Any images in the records should be skipped; transcribe the rest exactly.

BEGIN Dataset extract

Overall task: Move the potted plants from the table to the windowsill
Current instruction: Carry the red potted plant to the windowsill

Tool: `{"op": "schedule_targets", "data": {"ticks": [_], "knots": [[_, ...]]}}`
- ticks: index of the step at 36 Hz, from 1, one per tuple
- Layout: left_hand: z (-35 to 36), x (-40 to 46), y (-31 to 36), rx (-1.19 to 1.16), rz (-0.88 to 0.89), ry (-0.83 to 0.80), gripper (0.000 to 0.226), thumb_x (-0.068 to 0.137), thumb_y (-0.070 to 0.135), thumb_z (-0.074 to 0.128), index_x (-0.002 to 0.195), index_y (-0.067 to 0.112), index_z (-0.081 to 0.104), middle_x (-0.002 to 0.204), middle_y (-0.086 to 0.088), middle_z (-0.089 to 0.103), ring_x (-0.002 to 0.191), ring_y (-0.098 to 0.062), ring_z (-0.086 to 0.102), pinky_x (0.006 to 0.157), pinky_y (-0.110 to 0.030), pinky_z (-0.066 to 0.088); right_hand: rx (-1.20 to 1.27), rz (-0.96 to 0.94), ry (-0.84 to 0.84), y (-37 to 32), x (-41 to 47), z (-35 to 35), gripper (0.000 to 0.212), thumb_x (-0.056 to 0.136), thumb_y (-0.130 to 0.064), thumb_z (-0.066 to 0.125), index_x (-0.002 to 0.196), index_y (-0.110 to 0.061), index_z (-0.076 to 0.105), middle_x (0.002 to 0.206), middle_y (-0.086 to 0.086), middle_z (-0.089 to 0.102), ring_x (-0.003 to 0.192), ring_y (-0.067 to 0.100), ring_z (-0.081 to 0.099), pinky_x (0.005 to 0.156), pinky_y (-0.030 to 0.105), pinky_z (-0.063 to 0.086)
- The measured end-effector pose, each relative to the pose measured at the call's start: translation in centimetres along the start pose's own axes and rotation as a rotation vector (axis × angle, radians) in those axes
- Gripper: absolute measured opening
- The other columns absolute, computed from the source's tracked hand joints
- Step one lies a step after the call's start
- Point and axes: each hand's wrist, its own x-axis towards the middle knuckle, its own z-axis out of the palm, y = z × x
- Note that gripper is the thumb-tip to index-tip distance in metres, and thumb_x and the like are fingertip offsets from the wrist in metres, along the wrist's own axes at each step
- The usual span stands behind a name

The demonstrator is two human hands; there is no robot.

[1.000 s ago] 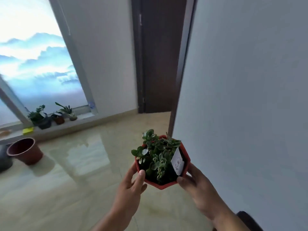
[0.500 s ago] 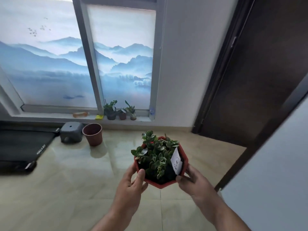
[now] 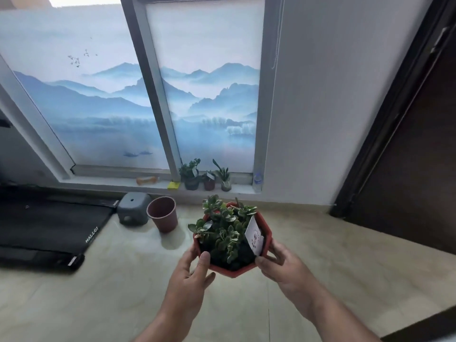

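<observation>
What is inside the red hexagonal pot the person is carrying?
The red pot, held by the left hand and right hand, contains a leafy green plant, dark soil and a white tag. Foliage hides much of the soil.

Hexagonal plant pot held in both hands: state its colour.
The hexagonal plastic pot is red, holding dark soil; it shows best in the head view.

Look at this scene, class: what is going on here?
A person carries a red hexagonal pot of small green plants, gripped by the left hand and right hand. Ahead, three potted plants already stand on the windowsill. This one has not reached it yet.
</observation>
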Motion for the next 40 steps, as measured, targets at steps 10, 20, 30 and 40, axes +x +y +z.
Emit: {"op": "schedule_targets", "data": {"ticks": [10,20,30,40], "knots": [[2.4,13.6,3.8,-0.03,0.01,0.042,0.049,0.1,0.022,0.058,0.148,0.027,0.049,0.139,0.008,0.062,0.104,0.003,0.07,0.103,-0.045,0.054,-0.051,0.062,-0.025,-4.5,15.1,-2.4,0.038,0.098,-0.009,0.068,0.126,-0.033,0.064,0.121,-0.016,0.077,0.111,-0.003,0.07,0.083,0.016,0.055],[1.0,32.3,5.6,-0.099,-0.051,0.024,0.038,0.101,0.016,0.057,0.135,0.032,0.054,0.111,0.024,0.073,0.097,0.004,0.07,0.103,-0.046,0.053,-0.079,0.119,0.064,-5.9,32.8,-1.0,0.045,0.094,-0.013,0.074,0.131,-0.035,0.063,0.123,-0.017,0.076,0.116,0.001,0.069,0.094,0.023,0.052],[0.1,45.9,8.1,-0.048,-0.139,-0.009,0.038,0.1,0.019,0.06,0.134,0.036,0.054,0.112,0.024,0.072,0.105,0.002,0.066,0.097,-0.04,0.057,-0.062,0.161,0.125,-7.6,45.2,-0.8,0.053,0.096,-0.004,0.069,0.142,-0.028,0.057,0.13,-0.016,0.073,0.11,-0.002,0.071,0.087,0.02,0.055],[4.0,59.0,8.3,0.031,-0.217,-0.013,0.051,0.1,0.022,0.059,0.148,0.03,0.048,0.098,0.031,0.073,0.107,0.004,0.061,0.097,-0.043,0.056,-0.036,0.223,0.126,-8.8,57.3,-4.9,0.049,0.096,-0.008,0.07,0.137,-0.033,0.06,0.123,-0.023,0.074,0.109,-0.001,0.072,0.09,0.023,0.053]]}}
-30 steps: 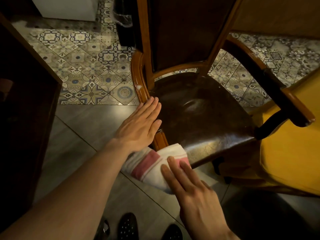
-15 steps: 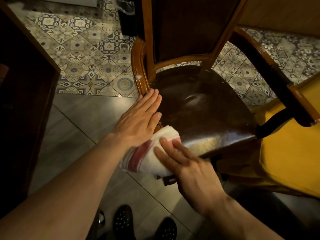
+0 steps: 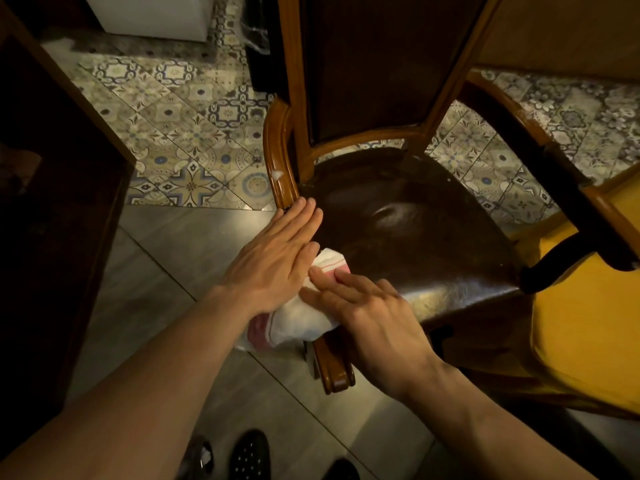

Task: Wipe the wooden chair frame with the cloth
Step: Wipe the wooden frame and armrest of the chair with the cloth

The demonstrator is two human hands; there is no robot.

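Note:
A wooden chair with a dark leather seat (image 3: 415, 237) stands in front of me, its orange-brown left armrest (image 3: 278, 157) running toward me. A white cloth with red stripes (image 3: 294, 320) is draped over the front part of that armrest. My left hand (image 3: 273, 265) lies flat on the armrest over the cloth's left side, fingers straight and together. My right hand (image 3: 367, 313) presses flat on the cloth from the right, fingers extended. The armrest's front end (image 3: 334, 372) sticks out below the cloth. A small white smear (image 3: 278, 174) sits on the armrest further back.
The right armrest (image 3: 561, 181) curves along the right. A yellow cloth (image 3: 585, 323) hangs at the right. A dark wooden cabinet (image 3: 59, 202) fills the left. Patterned floor tiles (image 3: 187, 133) lie beyond grey ones. Black shoes (image 3: 249, 455) show at the bottom.
Both hands and the cloth have slid back along the left armrest, away from me, uncovering its front end. My right hand has closed in beside my left.

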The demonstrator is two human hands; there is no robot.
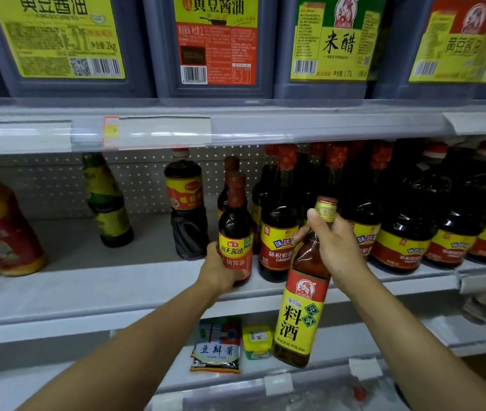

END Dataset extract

• **Answer box**
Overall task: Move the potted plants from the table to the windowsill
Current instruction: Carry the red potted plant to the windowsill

Tool: `{"op": "schedule_targets", "data": {"ticks": [_], "knots": [[_, ...]]}}`
- ticks: index of the step at 36 Hz, from 1, one per tuple
- Layout: left_hand: z (-35 to 36), x (-40 to 46), y (-31 to 36), rx (-1.19 to 1.16), rz (-0.88 to 0.89), ry (-0.83 to 0.80), gripper (0.000 to 0.226), thumb_x (-0.068 to 0.137), thumb_y (-0.070 to 0.135), thumb_z (-0.074 to 0.128), index_x (-0.002 to 0.195), index_y (-0.067 to 0.112), index_z (-0.081 to 0.104), middle_x (-0.002 to 0.204), middle_y (-0.086 to 0.088), middle_z (-0.089 to 0.103), ring_x (-0.002 to 0.191), ring_y (-0.098 to 0.062), ring_z (-0.086 to 0.102), pinky_x (0.006 to 0.157), pinky_y (-0.110 to 0.030), pinky_z (-0.066 to 0.088); right_hand: rx (-1.20 to 1.27), rz (-0.96 to 0.94), ry (-0.84 to 0.84), y (-37 to 32), x (-41 to 47), z (-35 to 35), gripper (0.000 to 0.212), thumb_x (-0.056 to 0.136), thumb_y (-0.130 to 0.064), thumb_z (-0.066 to 0.125), index_x (-0.002 to 0.196), index_y (-0.110 to 0.061), index_z (-0.076 to 0.105), middle_x (0.002 to 0.206), middle_y (-0.086 to 0.086), middle_z (-0.089 to 0.102), ring_x (-0.003 to 0.192), ring_y (-0.067 to 0.100), ring_z (-0.081 to 0.099), pinky_x (0.005 to 0.156), pinky_y (-0.030 to 0.105), pinky_z (-0.063 to 0.086)
- The measured end-effector pose, each relative to the pose measured at the call's start: translation in centimetres along the start pose's own axes and rotation as a rotation vector (axis × angle, radians) in those axes
- Gripper: absolute measured opening
- The other columns absolute, computed from the source's tracked hand joints
- Step one lies a step after the call's start
- Point and axes: each hand's wrist, its own x-axis towards the middle knuckle, its own z-axis out of the palm, y = z × x
- Note that gripper is the thumb-tip to index-tip distance in metres, and thumb_x and the like are fingertip offsets from the wrist in metres, along the wrist's own axes at each step
- The usual span stands behind a name

The demonstrator is two human hands; there is no robot.

[1.000 s ago] 
[0.500 s ago] 
[now] 

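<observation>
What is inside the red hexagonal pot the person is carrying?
The red pot, held by the left hand and right hand, contains a leafy green plant, dark soil and a white tag. Foliage hides much of the soil.

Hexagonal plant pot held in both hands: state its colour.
The hexagonal plastic pot is red, holding dark soil; it shows best in the head view.

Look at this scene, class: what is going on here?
A person carries a red hexagonal pot of small green plants, gripped by the left hand and right hand. Ahead, three potted plants already stand on the windowsill. This one has not reached it yet.
</observation>
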Motion for the next 40 steps, as measured, targets at steps 10, 20, 30 and 40, axes +x +y +z.
Emit: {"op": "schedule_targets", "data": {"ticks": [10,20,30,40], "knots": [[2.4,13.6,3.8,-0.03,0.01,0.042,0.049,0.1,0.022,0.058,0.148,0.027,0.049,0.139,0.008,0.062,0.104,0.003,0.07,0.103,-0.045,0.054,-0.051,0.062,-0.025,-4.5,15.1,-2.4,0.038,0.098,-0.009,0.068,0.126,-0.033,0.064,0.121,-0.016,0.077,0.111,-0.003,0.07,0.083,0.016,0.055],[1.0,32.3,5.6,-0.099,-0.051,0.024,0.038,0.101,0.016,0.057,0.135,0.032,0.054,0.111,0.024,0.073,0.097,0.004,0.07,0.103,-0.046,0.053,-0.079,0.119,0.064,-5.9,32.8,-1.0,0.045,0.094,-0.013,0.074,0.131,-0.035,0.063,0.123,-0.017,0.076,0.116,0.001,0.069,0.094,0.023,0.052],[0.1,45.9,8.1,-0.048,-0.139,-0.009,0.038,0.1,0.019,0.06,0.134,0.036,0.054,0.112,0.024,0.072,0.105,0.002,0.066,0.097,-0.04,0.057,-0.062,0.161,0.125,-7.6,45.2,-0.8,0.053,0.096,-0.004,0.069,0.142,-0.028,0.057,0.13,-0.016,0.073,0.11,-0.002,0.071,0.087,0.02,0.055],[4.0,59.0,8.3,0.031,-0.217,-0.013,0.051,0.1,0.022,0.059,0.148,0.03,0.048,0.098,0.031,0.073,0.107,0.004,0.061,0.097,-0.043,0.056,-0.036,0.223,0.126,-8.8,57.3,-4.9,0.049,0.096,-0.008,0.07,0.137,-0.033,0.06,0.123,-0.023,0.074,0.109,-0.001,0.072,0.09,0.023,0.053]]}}
-30 steps: 
-15 steps: 
+0 steps: 

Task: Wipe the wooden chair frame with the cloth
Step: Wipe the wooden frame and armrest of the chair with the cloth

The demonstrator is two human hands; there is no robot.

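Note:
A wooden chair with a dark leather seat (image 3: 415, 237) stands in front of me, its orange-brown left armrest (image 3: 278, 157) running toward me. A white cloth with red stripes (image 3: 294, 320) is draped over the front part of that armrest. My left hand (image 3: 273, 265) lies flat on the armrest over the cloth's left side, fingers straight and together. My right hand (image 3: 367, 313) presses flat on the cloth from the right, fingers extended. The armrest's front end (image 3: 334, 372) sticks out below the cloth. A small white smear (image 3: 278, 174) sits on the armrest further back.
The right armrest (image 3: 561, 181) curves along the right. A yellow cloth (image 3: 585, 323) hangs at the right. A dark wooden cabinet (image 3: 59, 202) fills the left. Patterned floor tiles (image 3: 187, 133) lie beyond grey ones. Black shoes (image 3: 249, 455) show at the bottom.
Both hands and the cloth have slid back along the left armrest, away from me, uncovering its front end. My right hand has closed in beside my left.
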
The demonstrator is two human hands; there is no robot.

Nothing remains to be added to the exercise.